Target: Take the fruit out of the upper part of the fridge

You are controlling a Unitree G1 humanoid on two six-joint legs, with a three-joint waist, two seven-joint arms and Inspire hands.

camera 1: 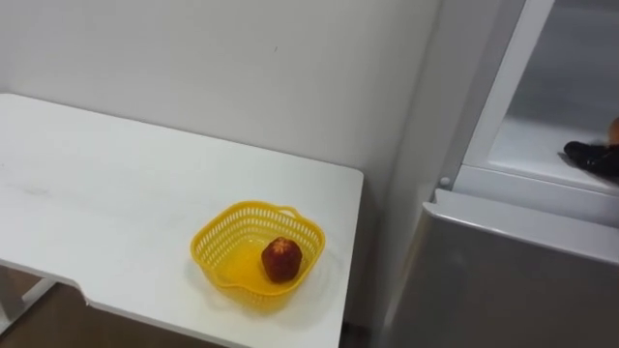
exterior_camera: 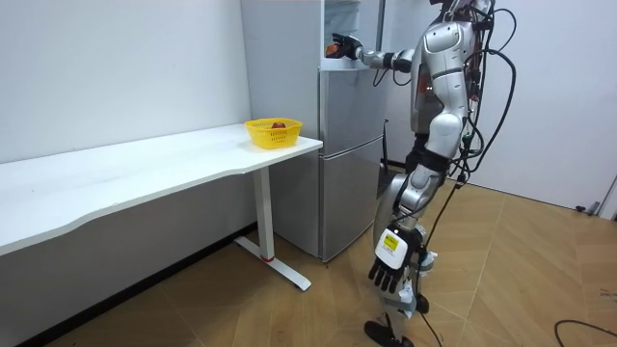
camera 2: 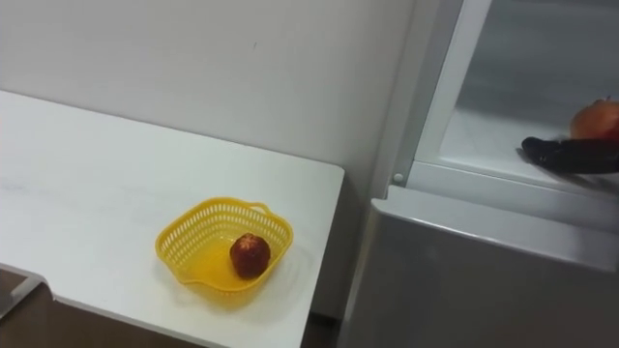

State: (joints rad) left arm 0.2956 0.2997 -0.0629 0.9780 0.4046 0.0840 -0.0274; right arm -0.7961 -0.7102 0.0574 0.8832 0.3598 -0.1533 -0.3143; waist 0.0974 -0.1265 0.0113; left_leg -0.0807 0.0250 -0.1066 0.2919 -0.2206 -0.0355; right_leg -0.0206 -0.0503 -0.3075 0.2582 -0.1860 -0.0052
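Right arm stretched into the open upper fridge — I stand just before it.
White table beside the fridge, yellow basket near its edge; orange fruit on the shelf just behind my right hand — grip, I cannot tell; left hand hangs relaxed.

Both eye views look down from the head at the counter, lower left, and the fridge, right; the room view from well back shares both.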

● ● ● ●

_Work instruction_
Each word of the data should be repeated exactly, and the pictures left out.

_Response below_
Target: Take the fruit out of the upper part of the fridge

You are controlling a Unitree G1 humanoid on two six-joint legs, with a three-joint waist, two seven-joint arms and Inspire hands.

camera 1: 
exterior_camera: 
camera 2: 

State: (joints rad) left arm 0.2956 0.2997 -0.0629 0.9780 0.4046 0.0840 -0.0274; right arm -0.7961 -0.7102 0.0574 0.8832 0.3598 -0.1533 -0.3143; waist 0.0974 -0.1265 0.0113; left_leg -0.0807 0.0250 -0.1066 0.2919 -0.2206 -0.0355; right_leg -0.0206 -0.0503 -0.3075 0.2582 -0.1860 -0.0052
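Right arm stretched into the open upper fridge — I stand just before it.
White table beside the fridge, yellow basket near its edge; orange fruit on the shelf just behind my right hand — grip, I cannot tell; left hand hangs relaxed.

Both eye views look down from the head at the counter, lower left, and the fridge, right; the room view from well back shares both.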

Nothing further is needed to complete the exercise.